Date: Tuesday, February 2, 2021
Time: 11:00 am
Talk Title: A Tale of 2 Strands: From Genomes to Origami, Vaccines, Data Storage, and Back
Zoom link

Abstract:
Society faces innumerable grand challenges in the 21st Century, ranging from uncontrolled pathogenic outbreaks to exponentially growing data and computational needs that exceed the world’s supply of silicon, to next-generation sensing requirements for safe autonomous vehicle navigation and health monitoring. As scientists explore diverse material substrates to help address these challenges, DNA has emerged as a powerful biological medium due to its unique ability to fabricate arbitrary, virus-like structures at the nanometer-scale, store information at a density that vastly exceeds even flash memory, perform logic-based sensing and computing, as well as organize photonic elements to mimic quantum processes in photosynthetic bacteria and plants. In this presentation I will share our work in several of these areas, with a focus on fabricating virus-like particles to rapidly screen vaccine candidates for emergent pathogens, and using DNA as a “hard-drive” with random access capabilities that could in principle operate at the yottabyte-scale for archival data.
Biography:
Dr.
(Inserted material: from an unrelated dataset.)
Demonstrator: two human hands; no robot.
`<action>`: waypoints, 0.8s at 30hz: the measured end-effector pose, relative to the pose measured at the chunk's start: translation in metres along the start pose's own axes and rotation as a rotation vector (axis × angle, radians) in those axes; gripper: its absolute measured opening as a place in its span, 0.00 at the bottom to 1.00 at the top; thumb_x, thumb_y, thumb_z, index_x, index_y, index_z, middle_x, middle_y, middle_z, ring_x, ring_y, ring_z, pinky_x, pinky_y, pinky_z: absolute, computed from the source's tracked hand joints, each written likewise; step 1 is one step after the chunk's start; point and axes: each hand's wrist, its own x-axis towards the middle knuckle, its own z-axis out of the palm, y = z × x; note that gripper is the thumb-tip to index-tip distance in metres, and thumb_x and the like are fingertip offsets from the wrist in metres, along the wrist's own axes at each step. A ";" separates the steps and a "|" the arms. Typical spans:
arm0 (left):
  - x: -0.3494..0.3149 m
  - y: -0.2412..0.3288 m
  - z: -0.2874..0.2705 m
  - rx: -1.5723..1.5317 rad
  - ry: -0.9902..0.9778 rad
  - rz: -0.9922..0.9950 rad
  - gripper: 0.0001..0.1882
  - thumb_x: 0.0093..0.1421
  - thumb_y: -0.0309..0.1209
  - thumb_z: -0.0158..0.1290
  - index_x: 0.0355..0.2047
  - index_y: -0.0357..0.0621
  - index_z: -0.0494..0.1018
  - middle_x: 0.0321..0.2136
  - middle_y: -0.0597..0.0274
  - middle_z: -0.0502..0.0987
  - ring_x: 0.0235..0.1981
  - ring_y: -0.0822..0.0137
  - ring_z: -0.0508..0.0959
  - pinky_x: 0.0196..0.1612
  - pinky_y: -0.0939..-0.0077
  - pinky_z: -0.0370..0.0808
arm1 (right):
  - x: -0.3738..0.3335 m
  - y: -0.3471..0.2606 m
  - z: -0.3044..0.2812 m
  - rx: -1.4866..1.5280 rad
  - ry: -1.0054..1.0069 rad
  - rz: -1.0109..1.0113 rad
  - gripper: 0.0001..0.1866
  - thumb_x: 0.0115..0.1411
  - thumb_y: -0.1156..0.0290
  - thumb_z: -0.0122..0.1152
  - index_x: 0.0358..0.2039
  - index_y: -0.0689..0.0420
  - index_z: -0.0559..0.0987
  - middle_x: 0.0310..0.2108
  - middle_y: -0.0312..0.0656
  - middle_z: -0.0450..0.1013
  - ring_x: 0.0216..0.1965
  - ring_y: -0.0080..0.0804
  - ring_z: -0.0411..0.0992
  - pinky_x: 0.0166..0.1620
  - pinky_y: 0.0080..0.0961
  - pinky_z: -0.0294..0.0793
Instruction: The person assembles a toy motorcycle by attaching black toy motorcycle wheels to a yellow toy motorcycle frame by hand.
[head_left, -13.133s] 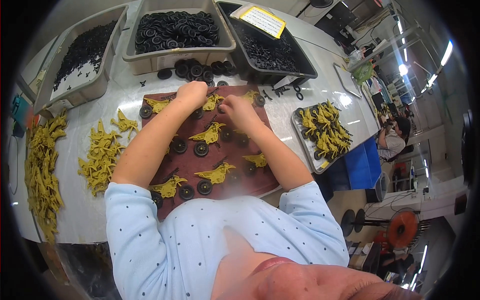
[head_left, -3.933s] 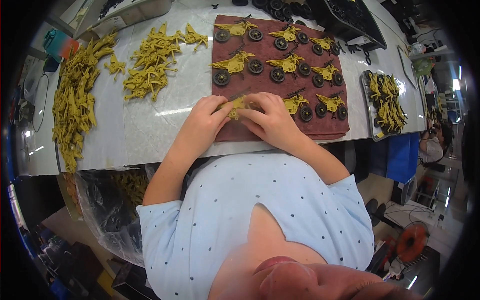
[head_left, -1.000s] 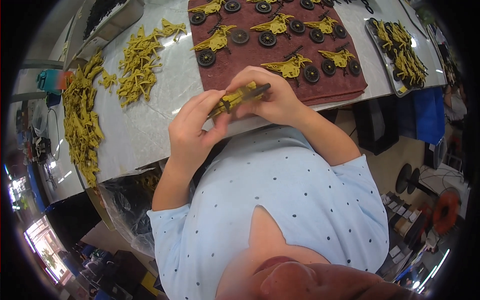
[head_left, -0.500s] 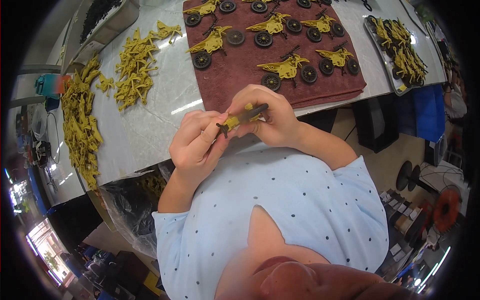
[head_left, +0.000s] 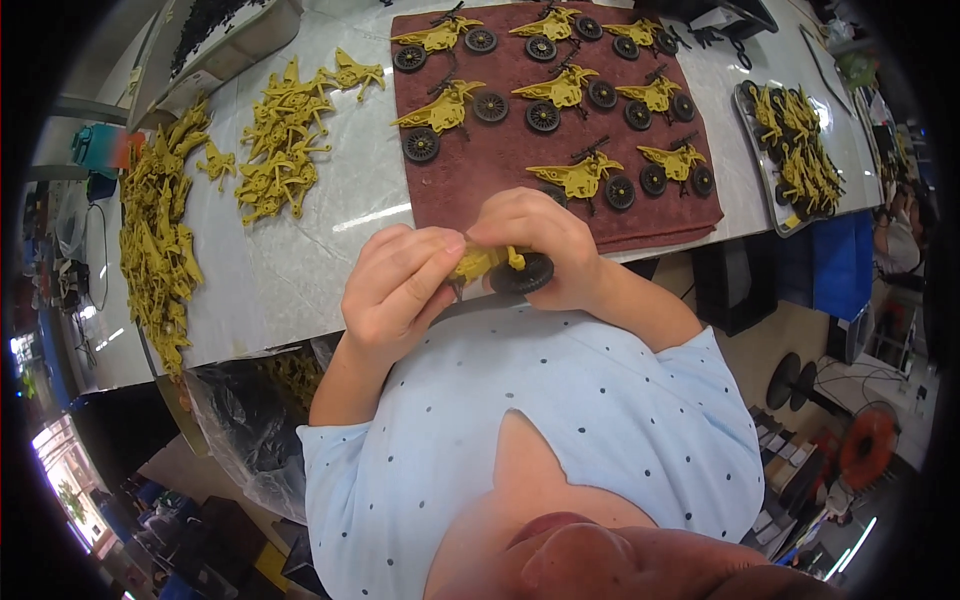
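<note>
Left hand (head_left: 395, 285) and right hand (head_left: 545, 240) in a pinch on yellow toy motorbike (head_left: 480, 262), black wheel (head_left: 524, 275) now lower

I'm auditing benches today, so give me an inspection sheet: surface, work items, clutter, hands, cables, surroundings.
Surface: pale table with a red-brown cloth on it.
Work items: yellow motorbike piece and dark wheel held; eight yellow motorbikes with dark wheels on the cloth; two yellow heaps at left; loaded tray at right.
Clutter: loose dark bits past the cloth's far right corner.
Hands: left hand grips the piece; right hand holds its wheel side.
Cables: thin loop at far left.
Surroundings: orange fan, blue bin, clear plastic bag.
</note>
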 end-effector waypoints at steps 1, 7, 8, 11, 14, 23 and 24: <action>0.002 0.001 -0.001 0.010 0.003 0.029 0.23 0.38 0.22 0.60 0.39 0.31 0.76 0.33 0.51 0.78 0.36 0.54 0.79 0.37 0.66 0.72 | 0.002 0.000 -0.001 0.007 0.003 -0.023 0.23 0.43 0.75 0.71 0.41 0.63 0.75 0.37 0.46 0.73 0.38 0.44 0.73 0.42 0.35 0.72; 0.008 -0.010 -0.007 0.084 -0.057 0.099 0.28 0.39 0.32 0.64 0.43 0.31 0.75 0.38 0.47 0.77 0.41 0.53 0.78 0.41 0.66 0.73 | 0.014 0.012 -0.007 0.020 -0.002 -0.138 0.20 0.46 0.72 0.70 0.40 0.61 0.77 0.37 0.44 0.74 0.39 0.43 0.72 0.41 0.36 0.72; 0.011 -0.013 -0.009 0.086 -0.053 0.101 0.28 0.39 0.32 0.64 0.43 0.31 0.75 0.38 0.47 0.77 0.41 0.53 0.78 0.41 0.66 0.73 | 0.018 0.014 -0.009 0.024 -0.005 -0.177 0.18 0.46 0.72 0.70 0.39 0.59 0.78 0.37 0.43 0.74 0.40 0.43 0.71 0.41 0.36 0.72; 0.006 -0.020 -0.007 -0.517 0.049 -0.349 0.52 0.47 0.49 0.64 0.65 0.37 0.51 0.55 0.44 0.66 0.55 0.57 0.69 0.56 0.62 0.66 | 0.028 0.015 -0.026 -0.334 -0.013 -0.329 0.19 0.41 0.72 0.69 0.38 0.47 0.80 0.40 0.35 0.71 0.43 0.38 0.69 0.43 0.33 0.70; 0.013 -0.009 -0.001 -1.128 0.091 -0.823 0.51 0.49 0.44 0.65 0.65 0.37 0.48 0.51 0.46 0.70 0.52 0.61 0.72 0.54 0.66 0.69 | 0.021 0.021 -0.021 -0.371 0.095 -0.292 0.16 0.43 0.72 0.69 0.35 0.41 0.82 0.45 0.31 0.69 0.44 0.36 0.68 0.43 0.30 0.70; 0.009 -0.004 0.010 -0.605 0.209 -0.796 0.25 0.54 0.26 0.61 0.50 0.33 0.66 0.41 0.52 0.78 0.41 0.68 0.78 0.45 0.77 0.75 | 0.015 0.021 -0.039 -0.003 0.016 0.299 0.23 0.61 0.67 0.58 0.54 0.64 0.68 0.51 0.52 0.66 0.49 0.42 0.71 0.49 0.31 0.72; 0.008 -0.004 0.012 -0.482 0.189 -0.709 0.27 0.52 0.26 0.62 0.50 0.33 0.66 0.41 0.52 0.79 0.40 0.68 0.78 0.44 0.77 0.75 | 0.015 0.017 -0.038 0.265 -0.052 0.450 0.25 0.59 0.63 0.61 0.52 0.64 0.69 0.50 0.50 0.68 0.48 0.39 0.72 0.50 0.30 0.72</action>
Mark Bathe is a Professor in the Department of Biological Engineering at MIT, Associate Member of the Broad Institute of MIT & Harvard, and Co-Director of the MIT New Engineering Education Transformation. He obtained his Doctoral Degree at MIT working in the Departments of Mechanical, Chemical, and Biological Engineering before moving to the University of Munich to carry out his postdoctoral research in Biological Physics. He returned to MIT in 2009 to join the faculty in the Department of Biological Engineering, where he runs an interdisciplinary research group focused on engineering nucleic acids for application to vaccines, therapeutic delivery, structural biology, and computing.